In Portland, food writer Camas Davis recently launched the Portland Meat Collective, modelled on traditional CSAs. PMC also seeks to empower its members by organizing butchering courses. This summer, classes include Basic Pig Butchery, Sausage Making, Real Coq au Vin and Charcuterie. Davis describes the classes as a “community experience,” some sort of sacred ritual through which participants get to learn how to cut and prepare their meat for the ultimate act of eating. And I don’t mean that to be sarcastic. PMC students truly seem to have fun and rediscover the importance of caring for their own food.
San Francisco also has its meat workshops. Every third Sunday of the month, Holly Park Market’s Avedano’s teaches an intensive butchery class where students spend an afternoon cutting a lamb and a pig carcass and perfect their knife technique. The shop also offers a curing class and a carving class (for chickens.)
Rediscovering slaughtering
For some, eating local meat and even butchering it themselves is not enough. A bunch of gritty carnivores take responsibility for their own meat by slaughtering the animals themselves and bringing each piece back home. In this MIX magazine article, Camas Davis profiles a Portland resident who slaughters his own pork. Over the time, Levi Cole has developed his own technique, which involves letting the pig get used to him and feeding it beer to decrease stress.
Watch this multimedia story about Cole:
| Locavore learns to slaughter and butcher his own pig |
In this article published on The Ethicurean, Jake Lane, a student at the University of Illinois, reflects on what pushed him to take a slaughtering class and the lessons he learned from it.
“By no means am I interested in giving up meat, but I can’t countenance inflicting even more pain on comparatively innocent creatures through raising them in cruel, unnatural conditions if their ultimate fate is to suffer, no matter how briefly, to satisfy my appetite,” he writes.
“The brutality and the grossness are important, but they’re not the whole story. Books and recordings help us to withhold our empathy for the creatures that are killed — we can lie a little, make it less real. But if more people really considered what goes into raising and killing an animal for food, perhaps they’d think harder about what they’re willing to put on their plate.”
The most high-profile slaughterer is also one of the most outspoken advocates of urban farming.
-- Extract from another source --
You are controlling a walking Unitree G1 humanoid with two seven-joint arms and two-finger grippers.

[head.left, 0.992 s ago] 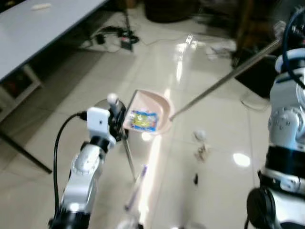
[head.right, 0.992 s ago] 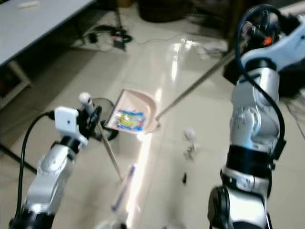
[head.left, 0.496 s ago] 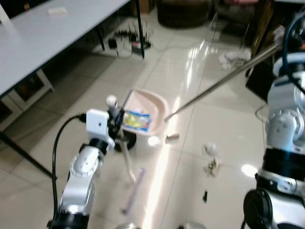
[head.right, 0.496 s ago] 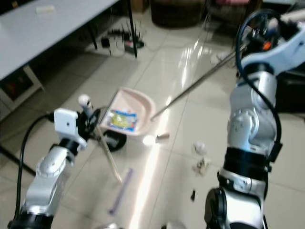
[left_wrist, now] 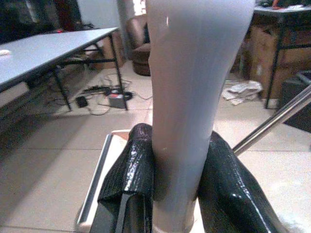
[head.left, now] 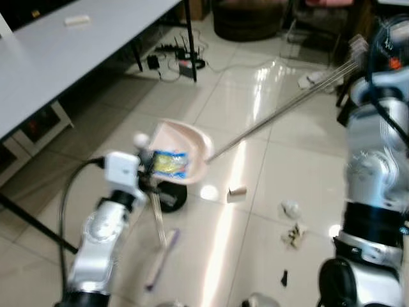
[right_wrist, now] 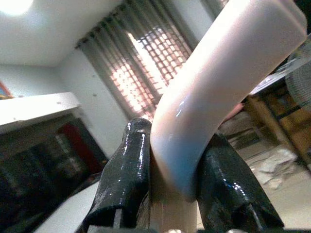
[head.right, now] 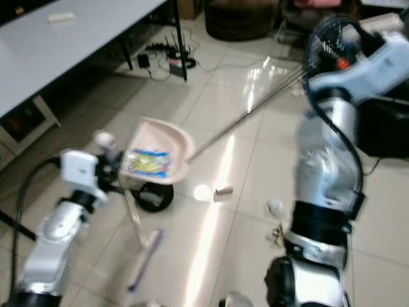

Novella Carpenter grows vegetables and raises animals in the backyard of her one-bedroom apartment in Oakland, CA. She almost only eats meat that she kills herself: turkey, rabbits, pigs, etc. Carpenter was a vegetarian for several years, and now speaks of meat-eating with an objective, very detached perspective.
“It’s the logical conclusion of six months of life, or so, for an animal,” she explained in an interview published in Meatpaper. “The problem that people have is that they aren’t there every day. They don’t see the turkey every day. Every single day I saw this turkey. I fed him; I cleaned up after him; I picked him up and held him; I gave him water. You watch them grow and then it’s time. They aren’t children. They aren’t babies that you’re going to, like, educate or whatever. They’re farm animals, and that’s what they’re here for. This is what they do. And so you’re harvesting them like an apple or anything else you’ve been cultivating. That’s what humans do, and that’s how we are able to eat.
Like all the other self-taught slaughterers I’ve been reading about, Carpenter doesn’t enjoy the act of killing and doesn’t look forward to it, but does it because she sees it as the only way to eat meat responsibly. She follows her own routine, her own ritual, to remind herself that slaughtering isn’t a normal part of life. But whether eating meat is a responsible act is another debate that I won’t discuss here…
Want to keep reading about meat? Meatpaper is a smart, young magazine dedicated to meat, its culture, politics and poetry.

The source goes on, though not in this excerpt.